2006-10-17 17:35:08

by Martin Bligh

[permalink] [raw]
Subject: [RFC] Remove temp_priority

diff -aurpN -X /home/mbligh/.diff.exclude linux-2.6.18/include/linux/mmzone.h 2.6.18-prio_fix/include/linux/mmzone.h
--- linux-2.6.18/include/linux/mmzone.h 2006-09-20 12:24:41.000000000 -0700
+++ 2.6.18-prio_fix/include/linux/mmzone.h 2006-10-17 10:27:48.000000000 -0700
@@ -199,13 +199,9 @@ struct zone {
* under - it drives the swappiness decision: whether to unmap mapped
* pages.
*
- * temp_priority is used to remember the scanning priority at which
- * this zone was successfully refilled to free_pages == pages_high.
- *
- * Access to both these fields is quite racy even on uniprocessor. But
- * it is expected to average out OK.
+ * Access to this field is quite racy even on uniprocessor.

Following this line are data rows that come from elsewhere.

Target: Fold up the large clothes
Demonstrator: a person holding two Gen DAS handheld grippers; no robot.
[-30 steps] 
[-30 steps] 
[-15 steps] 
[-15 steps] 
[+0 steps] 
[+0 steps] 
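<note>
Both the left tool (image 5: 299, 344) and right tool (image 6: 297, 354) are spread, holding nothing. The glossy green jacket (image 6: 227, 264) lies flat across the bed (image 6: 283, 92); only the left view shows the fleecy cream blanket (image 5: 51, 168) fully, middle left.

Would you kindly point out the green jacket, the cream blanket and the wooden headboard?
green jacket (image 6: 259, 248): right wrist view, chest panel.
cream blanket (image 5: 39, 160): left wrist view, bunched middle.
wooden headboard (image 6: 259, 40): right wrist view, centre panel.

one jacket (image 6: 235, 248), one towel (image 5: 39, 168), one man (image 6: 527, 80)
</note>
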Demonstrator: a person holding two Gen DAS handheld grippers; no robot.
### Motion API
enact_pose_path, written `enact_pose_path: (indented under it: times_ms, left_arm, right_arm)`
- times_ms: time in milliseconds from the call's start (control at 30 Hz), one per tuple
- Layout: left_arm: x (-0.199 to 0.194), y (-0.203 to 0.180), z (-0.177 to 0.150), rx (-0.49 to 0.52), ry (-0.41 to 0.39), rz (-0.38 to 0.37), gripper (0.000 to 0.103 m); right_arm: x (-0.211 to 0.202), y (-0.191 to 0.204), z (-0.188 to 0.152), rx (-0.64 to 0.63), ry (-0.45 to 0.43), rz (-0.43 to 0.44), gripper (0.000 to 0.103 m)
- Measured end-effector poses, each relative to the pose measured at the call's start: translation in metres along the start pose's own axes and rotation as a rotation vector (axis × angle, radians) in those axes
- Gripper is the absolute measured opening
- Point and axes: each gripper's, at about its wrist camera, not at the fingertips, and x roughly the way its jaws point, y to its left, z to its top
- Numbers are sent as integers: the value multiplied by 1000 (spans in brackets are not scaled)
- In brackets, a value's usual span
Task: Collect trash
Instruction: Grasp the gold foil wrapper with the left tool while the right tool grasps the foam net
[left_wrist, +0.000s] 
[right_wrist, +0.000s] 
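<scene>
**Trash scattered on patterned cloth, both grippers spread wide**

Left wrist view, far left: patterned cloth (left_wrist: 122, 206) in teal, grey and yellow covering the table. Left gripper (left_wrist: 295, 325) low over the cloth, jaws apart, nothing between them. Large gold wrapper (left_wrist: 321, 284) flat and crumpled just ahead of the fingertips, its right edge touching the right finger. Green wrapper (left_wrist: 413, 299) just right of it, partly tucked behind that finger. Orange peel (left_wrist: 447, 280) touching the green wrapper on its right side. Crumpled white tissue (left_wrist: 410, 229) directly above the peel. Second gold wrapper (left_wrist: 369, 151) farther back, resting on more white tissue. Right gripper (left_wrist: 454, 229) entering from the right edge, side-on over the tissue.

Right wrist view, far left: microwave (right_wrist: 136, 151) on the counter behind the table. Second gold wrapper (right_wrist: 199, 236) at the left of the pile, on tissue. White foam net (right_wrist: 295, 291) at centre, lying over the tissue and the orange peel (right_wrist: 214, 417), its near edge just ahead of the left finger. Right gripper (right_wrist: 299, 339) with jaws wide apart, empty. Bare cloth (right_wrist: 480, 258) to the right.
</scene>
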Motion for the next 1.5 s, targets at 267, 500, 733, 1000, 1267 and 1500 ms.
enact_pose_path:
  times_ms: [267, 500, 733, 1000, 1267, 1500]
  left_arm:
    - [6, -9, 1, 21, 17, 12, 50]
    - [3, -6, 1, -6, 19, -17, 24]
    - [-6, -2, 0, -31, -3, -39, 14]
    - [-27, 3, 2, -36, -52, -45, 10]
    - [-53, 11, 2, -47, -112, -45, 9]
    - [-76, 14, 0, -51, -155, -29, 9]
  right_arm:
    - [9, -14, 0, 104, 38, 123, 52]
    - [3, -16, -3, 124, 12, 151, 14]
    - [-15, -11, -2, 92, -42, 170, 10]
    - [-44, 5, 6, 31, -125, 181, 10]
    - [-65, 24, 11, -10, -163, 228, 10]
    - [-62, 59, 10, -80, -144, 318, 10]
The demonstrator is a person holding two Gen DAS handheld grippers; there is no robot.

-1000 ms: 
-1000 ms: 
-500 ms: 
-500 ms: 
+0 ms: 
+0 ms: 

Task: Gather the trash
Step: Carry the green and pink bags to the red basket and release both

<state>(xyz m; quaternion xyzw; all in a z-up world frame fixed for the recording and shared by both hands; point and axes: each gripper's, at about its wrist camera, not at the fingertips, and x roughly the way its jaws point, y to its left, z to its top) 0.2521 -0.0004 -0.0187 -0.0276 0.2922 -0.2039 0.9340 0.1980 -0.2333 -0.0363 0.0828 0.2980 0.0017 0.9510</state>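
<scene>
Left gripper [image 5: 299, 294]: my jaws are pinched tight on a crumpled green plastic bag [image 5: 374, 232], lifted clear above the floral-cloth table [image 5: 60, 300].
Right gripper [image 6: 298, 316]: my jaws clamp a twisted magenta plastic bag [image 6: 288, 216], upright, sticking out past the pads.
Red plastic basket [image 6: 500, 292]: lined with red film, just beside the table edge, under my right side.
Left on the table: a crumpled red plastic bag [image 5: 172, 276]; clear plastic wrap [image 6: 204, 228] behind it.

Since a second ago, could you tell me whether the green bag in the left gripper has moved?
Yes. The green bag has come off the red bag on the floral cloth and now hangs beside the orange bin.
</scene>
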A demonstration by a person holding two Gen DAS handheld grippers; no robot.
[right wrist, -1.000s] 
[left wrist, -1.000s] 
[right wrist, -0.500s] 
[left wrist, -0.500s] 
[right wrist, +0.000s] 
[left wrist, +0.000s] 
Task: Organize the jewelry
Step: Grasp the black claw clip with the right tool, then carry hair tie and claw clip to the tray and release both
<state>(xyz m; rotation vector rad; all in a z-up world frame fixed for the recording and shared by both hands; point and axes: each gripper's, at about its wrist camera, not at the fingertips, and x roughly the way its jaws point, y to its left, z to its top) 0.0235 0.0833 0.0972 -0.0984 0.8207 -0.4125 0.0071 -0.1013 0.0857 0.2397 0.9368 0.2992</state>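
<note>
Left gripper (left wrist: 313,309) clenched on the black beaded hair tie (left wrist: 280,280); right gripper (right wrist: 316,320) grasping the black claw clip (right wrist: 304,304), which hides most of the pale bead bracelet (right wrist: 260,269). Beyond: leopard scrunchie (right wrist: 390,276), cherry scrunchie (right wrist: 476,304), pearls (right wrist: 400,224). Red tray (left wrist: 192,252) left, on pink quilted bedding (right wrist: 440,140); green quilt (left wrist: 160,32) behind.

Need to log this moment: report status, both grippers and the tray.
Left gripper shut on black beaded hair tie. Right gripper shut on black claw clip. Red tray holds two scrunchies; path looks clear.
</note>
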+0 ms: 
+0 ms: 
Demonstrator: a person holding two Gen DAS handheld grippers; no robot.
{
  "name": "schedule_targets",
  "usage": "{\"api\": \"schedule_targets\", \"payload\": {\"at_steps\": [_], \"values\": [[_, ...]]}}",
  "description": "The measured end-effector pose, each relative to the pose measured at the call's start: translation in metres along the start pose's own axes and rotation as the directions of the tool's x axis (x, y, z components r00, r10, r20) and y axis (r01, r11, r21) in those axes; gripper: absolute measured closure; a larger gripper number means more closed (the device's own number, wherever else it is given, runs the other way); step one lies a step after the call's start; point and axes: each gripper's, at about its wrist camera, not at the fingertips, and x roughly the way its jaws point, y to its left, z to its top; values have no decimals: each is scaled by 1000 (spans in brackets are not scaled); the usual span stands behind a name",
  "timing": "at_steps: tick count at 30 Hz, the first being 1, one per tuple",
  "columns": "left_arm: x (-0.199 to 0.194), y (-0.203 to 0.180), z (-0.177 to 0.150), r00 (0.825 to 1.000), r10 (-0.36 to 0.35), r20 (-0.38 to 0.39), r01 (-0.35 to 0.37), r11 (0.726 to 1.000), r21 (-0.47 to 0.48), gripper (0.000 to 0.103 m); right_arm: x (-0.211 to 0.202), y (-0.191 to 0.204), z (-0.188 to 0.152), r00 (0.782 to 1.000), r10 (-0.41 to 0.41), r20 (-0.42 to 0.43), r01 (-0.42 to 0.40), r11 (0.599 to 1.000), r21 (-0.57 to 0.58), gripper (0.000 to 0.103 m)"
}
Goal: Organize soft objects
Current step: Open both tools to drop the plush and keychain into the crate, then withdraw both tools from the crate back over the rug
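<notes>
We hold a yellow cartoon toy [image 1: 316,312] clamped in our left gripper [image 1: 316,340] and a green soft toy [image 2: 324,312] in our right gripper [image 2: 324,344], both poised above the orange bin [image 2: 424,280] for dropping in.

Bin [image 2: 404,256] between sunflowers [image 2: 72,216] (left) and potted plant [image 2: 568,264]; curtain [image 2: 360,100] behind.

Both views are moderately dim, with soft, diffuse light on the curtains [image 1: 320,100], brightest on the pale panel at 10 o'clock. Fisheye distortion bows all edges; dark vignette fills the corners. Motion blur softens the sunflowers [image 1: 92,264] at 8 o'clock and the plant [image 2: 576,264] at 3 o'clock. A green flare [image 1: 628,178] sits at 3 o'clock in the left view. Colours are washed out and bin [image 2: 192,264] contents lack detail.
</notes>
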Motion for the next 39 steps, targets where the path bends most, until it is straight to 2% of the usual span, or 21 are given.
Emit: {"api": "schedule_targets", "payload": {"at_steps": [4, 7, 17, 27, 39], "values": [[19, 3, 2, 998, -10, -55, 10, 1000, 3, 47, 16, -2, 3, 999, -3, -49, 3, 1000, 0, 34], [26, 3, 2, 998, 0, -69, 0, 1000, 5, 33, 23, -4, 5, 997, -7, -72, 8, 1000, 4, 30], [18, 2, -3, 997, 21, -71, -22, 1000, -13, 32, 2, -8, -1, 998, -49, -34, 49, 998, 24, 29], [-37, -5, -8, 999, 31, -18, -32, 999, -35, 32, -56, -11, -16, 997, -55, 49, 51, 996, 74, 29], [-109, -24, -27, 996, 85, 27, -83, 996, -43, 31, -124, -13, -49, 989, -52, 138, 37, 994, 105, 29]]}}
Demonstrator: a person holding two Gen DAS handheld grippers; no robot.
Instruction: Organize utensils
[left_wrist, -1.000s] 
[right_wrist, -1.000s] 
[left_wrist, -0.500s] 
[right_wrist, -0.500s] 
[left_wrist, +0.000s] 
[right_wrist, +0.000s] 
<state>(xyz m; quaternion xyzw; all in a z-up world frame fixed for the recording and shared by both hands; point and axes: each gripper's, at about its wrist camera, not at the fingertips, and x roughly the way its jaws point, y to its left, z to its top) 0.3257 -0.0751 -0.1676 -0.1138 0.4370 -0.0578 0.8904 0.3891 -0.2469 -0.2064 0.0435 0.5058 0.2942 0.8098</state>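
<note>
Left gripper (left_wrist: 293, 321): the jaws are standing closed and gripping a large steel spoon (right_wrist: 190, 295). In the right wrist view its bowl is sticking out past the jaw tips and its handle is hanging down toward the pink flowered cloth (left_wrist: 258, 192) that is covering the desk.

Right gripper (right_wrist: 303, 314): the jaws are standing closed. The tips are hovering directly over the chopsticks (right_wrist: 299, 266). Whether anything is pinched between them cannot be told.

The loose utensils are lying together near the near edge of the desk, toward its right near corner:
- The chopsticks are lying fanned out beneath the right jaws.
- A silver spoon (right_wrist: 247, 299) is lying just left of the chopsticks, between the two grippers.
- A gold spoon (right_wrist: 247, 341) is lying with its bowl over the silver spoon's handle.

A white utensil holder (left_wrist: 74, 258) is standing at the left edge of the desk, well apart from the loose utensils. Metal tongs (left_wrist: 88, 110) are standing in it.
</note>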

It needs
+ * to be fixed.
*/
- int temp_priority;
int prev_priority;


diff -aurpN -X /home/mbligh/.diff.exclude linux-2.6.18/mm/page_alloc.c 2.6.18-prio_fix/mm/page_alloc.c
--- linux-2.6.18/mm/page_alloc.c 2006-09-20 12:24:42.000000000 -0700
+++ 2.6.18-prio_fix/mm/page_alloc.c 2006-10-17 10:25:55.000000000 -0700
@@ -2016,7 +2016,7 @@ static void __meminit free_area_init_cor
zone->zone_pgdat = pgdat;
zone->free_pages = 0;

- zone->temp_priority = zone->prev_priority = DEF_PRIORITY;
+ zone->prev_priority = DEF_PRIORITY;

zone_pcp_init(zone);
INIT_LIST_HEAD(&zone->active_list);
diff -aurpN -X /home/mbligh/.diff.exclude linux-2.6.18/mm/vmscan.c 2.6.18-prio_fix/mm/vmscan.c
--- linux-2.6.18/mm/vmscan.c 2006-09-20 12:24:42.000000000 -0700
+++ 2.6.18-prio_fix/mm/vmscan.c 2006-10-17 10:25:24.000000000 -0700
@@ -934,7 +934,6 @@ static unsigned long shrink_zones(int pr
if (!cpuset_zone_allowed(zone, __GFP_HARDWALL))
continue;

- zone->temp_priority = priority;
if (zone->prev_priority > priority)
zone->prev_priority = priority;

@@ -984,7 +983,6 @@ unsigned long try_to_free_pages(struct z
if (!cpuset_zone_allowed(zone, __GFP_HARDWALL))
continue;

- zone->temp_priority = DEF_PRIORITY;
lru_pages += zone->nr_active + zone->nr_inactive;
}

@@ -1021,6 +1019,8 @@ unsigned long try_to_free_pages(struct z
if (sc.nr_scanned && priority < DEF_PRIORITY - 2)
blk_congestion_wait(WRITE, HZ/10);
}
+ if (priority < 0)
+ priority = 0;
out:
for (i = 0; zones[i] != 0; i++) {
struct zone *zone = zones[i];
@@ -1028,7 +1028,7 @@ out:
if (!cpuset_zone_allowed(zone, __GFP_HARDWALL))
continue;

- zone->prev_priority = zone->temp_priority;
+ zone->prev_priority = priority;
}
return ret;
}
@@ -1075,12 +1075,6 @@ loop_again:
sc.may_writepage = !laptop_mode;
count_vm_event(PAGEOUTRUN);

- for (i = 0; i < pgdat->nr_zones; i++) {
- struct zone *zone = pgdat->node_zones + i;
-
- zone->temp_priority = DEF_PRIORITY;
- }
-
for (priority = DEF_PRIORITY; priority >= 0; priority--) {
int end_zone = 0; /* Inclusive. 0 = ZONE_DMA */
unsigned long lru_pages = 0;
@@ -1140,7 +1134,6 @@ scan:
if (!zone_watermark_ok(zone, order, zone->pages_high,
end_zone, 0))
all_zones_ok = 0;
- zone->temp_priority = priority;
if (zone->prev_priority > priority)
zone->prev_priority = priority;
sc.nr_scanned = 0;
@@ -1182,11 +1175,13 @@ scan:
if (nr_reclaimed >= SWAP_CLUSTER_MAX)
break;
}
+ if (priority < 0)
+ priority = 0;
out:
for (i = 0; i < pgdat->nr_zones; i++) {
struct zone *zone = pgdat->node_zones + i;

- zone->prev_priority = zone->temp_priority;
+ zone->prev_priority = priority;
}
if (!all_zones_ok) {
cond_resched();


Attachments:
2.6.18-prio_fix (3.40 kB)

2006-10-17 17:42:41

by Nick Piggin

[permalink] [raw]
Subject: Re: [RFC] Remove temp_priority

Martin Bligh wrote:
> This is not tested yet. What do you think?
>
> This patch removes temp_priority, as it is racy. We're setting
> prev_priority from it, and yet temp_priority could have been
> set back to DEF_PRIORITY by another reclaimer.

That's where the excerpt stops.